Tobias: The Chi meter is a little meter that exists under the health meter. As you fight and successfully land blows, you build your Chi. Once your Chi meter is full, you can use it to perform a Chi attack. Every character has three different kinds [of Chi attacks], and they do different things. So, you can use your Chi to perform a Chi attack or to heal limb damage if you want. Healing yourself depends on where you're at in the match, depends on your comfort level in terms of who you are fighting. You may feel that the guy you're fighting is such a scrub that you're fine with the Limb Damage and decide that you'd rather do the Chi Attack to cause more health damage. It kind of injects another element of strategy to the game.
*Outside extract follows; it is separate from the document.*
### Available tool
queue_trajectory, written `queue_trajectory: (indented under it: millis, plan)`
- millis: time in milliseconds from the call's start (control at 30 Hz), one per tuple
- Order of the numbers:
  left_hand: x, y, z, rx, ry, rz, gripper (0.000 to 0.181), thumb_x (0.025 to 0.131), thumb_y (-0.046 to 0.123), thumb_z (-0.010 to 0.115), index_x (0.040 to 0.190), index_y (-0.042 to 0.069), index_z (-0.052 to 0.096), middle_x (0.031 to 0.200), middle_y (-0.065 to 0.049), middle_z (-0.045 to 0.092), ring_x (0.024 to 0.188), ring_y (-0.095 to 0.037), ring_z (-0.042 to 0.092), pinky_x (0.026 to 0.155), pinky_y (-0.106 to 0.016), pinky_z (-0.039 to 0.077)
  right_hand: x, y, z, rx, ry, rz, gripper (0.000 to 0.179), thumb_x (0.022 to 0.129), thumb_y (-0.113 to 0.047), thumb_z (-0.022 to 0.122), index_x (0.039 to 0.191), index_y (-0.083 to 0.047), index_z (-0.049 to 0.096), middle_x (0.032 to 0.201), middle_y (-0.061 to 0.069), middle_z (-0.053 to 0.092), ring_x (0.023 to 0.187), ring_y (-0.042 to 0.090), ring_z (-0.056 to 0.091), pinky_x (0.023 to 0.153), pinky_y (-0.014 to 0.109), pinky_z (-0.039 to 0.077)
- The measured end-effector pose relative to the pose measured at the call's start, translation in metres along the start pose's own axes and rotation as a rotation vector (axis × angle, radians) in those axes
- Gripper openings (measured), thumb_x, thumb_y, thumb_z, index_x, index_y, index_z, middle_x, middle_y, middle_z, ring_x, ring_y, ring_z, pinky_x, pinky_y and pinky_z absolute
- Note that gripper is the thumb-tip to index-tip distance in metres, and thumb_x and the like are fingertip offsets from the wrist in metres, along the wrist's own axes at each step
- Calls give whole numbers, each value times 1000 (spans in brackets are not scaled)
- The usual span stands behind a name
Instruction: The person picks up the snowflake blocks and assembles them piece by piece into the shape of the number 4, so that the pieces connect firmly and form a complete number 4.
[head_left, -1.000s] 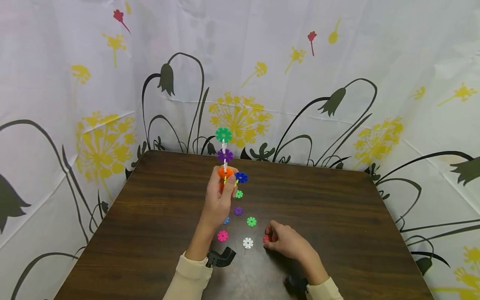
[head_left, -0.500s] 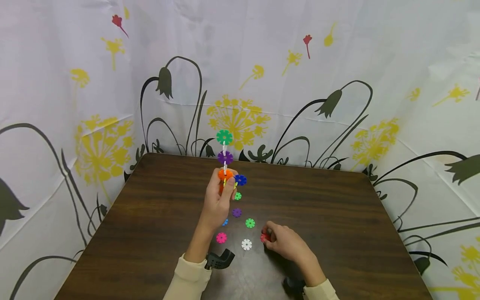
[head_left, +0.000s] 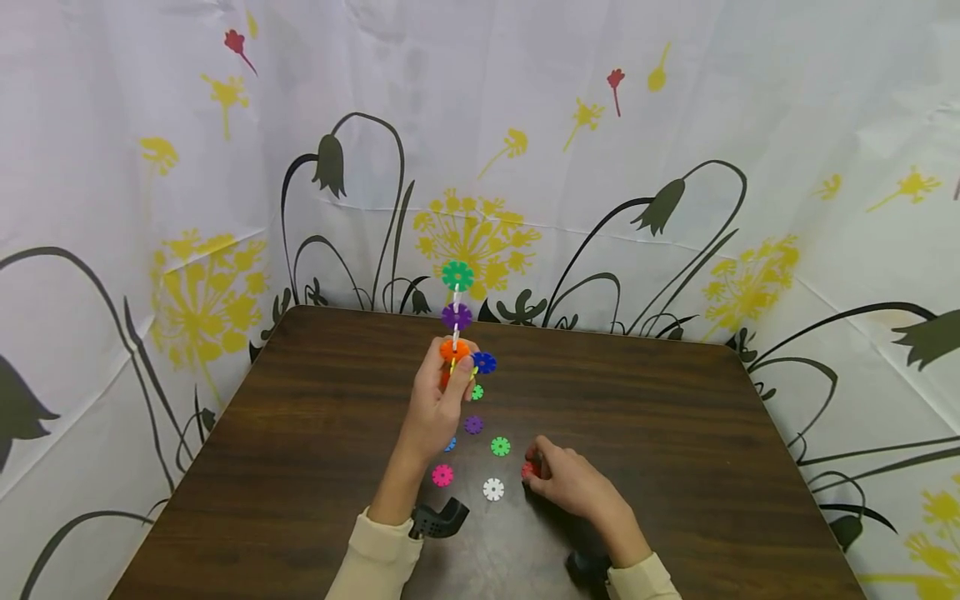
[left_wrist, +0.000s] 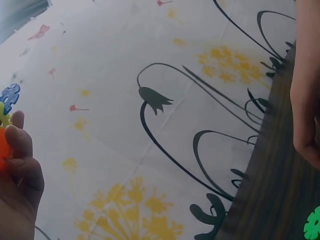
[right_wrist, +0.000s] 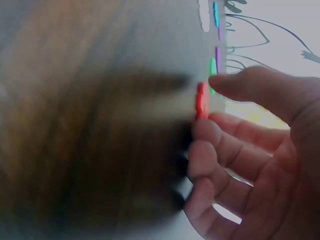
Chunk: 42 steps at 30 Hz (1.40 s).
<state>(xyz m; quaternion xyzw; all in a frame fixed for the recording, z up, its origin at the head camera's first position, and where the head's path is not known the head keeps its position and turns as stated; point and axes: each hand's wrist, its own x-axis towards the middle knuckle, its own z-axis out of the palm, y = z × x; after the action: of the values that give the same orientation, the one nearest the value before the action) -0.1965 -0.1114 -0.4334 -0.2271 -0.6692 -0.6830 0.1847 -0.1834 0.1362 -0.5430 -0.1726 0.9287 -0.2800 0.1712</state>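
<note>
My left hand (head_left: pixel 438 396), raised over the table, grips a chain of notched interlocking discs by its lower end. From the top, the chain has a green disc (head_left: pixel 457 276), a purple disc (head_left: pixel 456 316) and an orange disc (head_left: pixel 453 350), with white discs edge-on between them. A blue disc (head_left: pixel 485 362) juts out to the right beside a yellow one. In the left wrist view, the fingers (left_wrist: pixel 22 150) curl over the orange part. At the tabletop, my right hand (head_left: pixel 573 481) pinches a red disc (right_wrist: pixel 201 101) between thumb and fingers; part of it is hidden.
Loose discs lie on the dark wood table (head_left: pixel 300 433): pink (head_left: pixel 442 475), white (head_left: pixel 492 489), green (head_left: pixel 500 447), purple (head_left: pixel 473 425), plus a blue one (head_left: pixel 451 445) partly behind my left wrist. A flowered cloth (head_left: pixel 525 100) hangs behind the table.
The red disc has shifted slightly away from me with my right hand. The chain's top has tipped a little to the right; my left hand keeps its grip.
</note>
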Motion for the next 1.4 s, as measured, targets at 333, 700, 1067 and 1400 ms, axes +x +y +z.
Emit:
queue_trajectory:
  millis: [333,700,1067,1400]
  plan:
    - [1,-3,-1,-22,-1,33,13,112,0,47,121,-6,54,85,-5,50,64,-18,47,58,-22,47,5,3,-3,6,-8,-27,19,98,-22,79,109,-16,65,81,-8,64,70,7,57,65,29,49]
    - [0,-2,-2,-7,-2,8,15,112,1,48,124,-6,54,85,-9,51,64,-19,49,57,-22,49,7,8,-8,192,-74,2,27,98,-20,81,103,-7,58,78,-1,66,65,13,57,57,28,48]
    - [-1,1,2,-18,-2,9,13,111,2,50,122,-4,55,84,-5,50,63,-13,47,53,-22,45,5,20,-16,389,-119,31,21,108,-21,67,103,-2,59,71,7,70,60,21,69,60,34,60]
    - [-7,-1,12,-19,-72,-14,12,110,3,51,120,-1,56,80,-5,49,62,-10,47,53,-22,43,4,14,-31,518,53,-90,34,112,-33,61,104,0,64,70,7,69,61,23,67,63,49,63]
Explain the game's combo system. Is it a primarily button queuing rhythmic system like Killer Instinct or is there also a juggle aspect to the combo system? And is there a training mode to help your learn the combos?
Tobias: We have a little of both. We have longer form combos that are "Killer Insinct"-ish and then also have methods of popping your opponent up in the air to create little combos that way. In terms of performing the longer form combos, a lot of it is queuing and some of it does involve more of a timing aspect. It really depends on the character or combo. Training mode is good for learning what queues and what involves timing.
With the current lack of online play in most fighting games, fighting games for consoles have been turning to new ways to keep players interested. What did you do with Tao Feng's single player game to keep players coming back for more.
Tobias: Tao Feng single player game is generally the Quest mode. That's kind of the method of facing your boss in the game. In reguards to online play, we would have loved to have had Tao Feng function online. I think when we started and where Xbox Live was at the time, didn't coincide with us building the engine. I think that all fighting games at some point have to have some kind of online play ability. There are some latency issues that have to be solved for that to work well. I think that with the demise of the arcade the competitive aspect of fighting games has gone away, but I think online can kind of bring that back. It's exciting to see the Capcom game that just came out. They actually do it fairly well but there is some lag that occurs on occasion, but it's not too bad and it injects some of the competitive element back into the genre. I thnk that's important because with the demise of the arcade the competitive nature of the game only happens when you've got a friend over. That's where the single player experience has become so important. But like I say that with broadband creeping up more and more and with Xbox Live there is a chance to reinvigorate fighting games with the competitive nature that has gotten lost over the years. It is depressing going to arcades and there is no one and nothing there. If there is a new game out you are lucky to find it.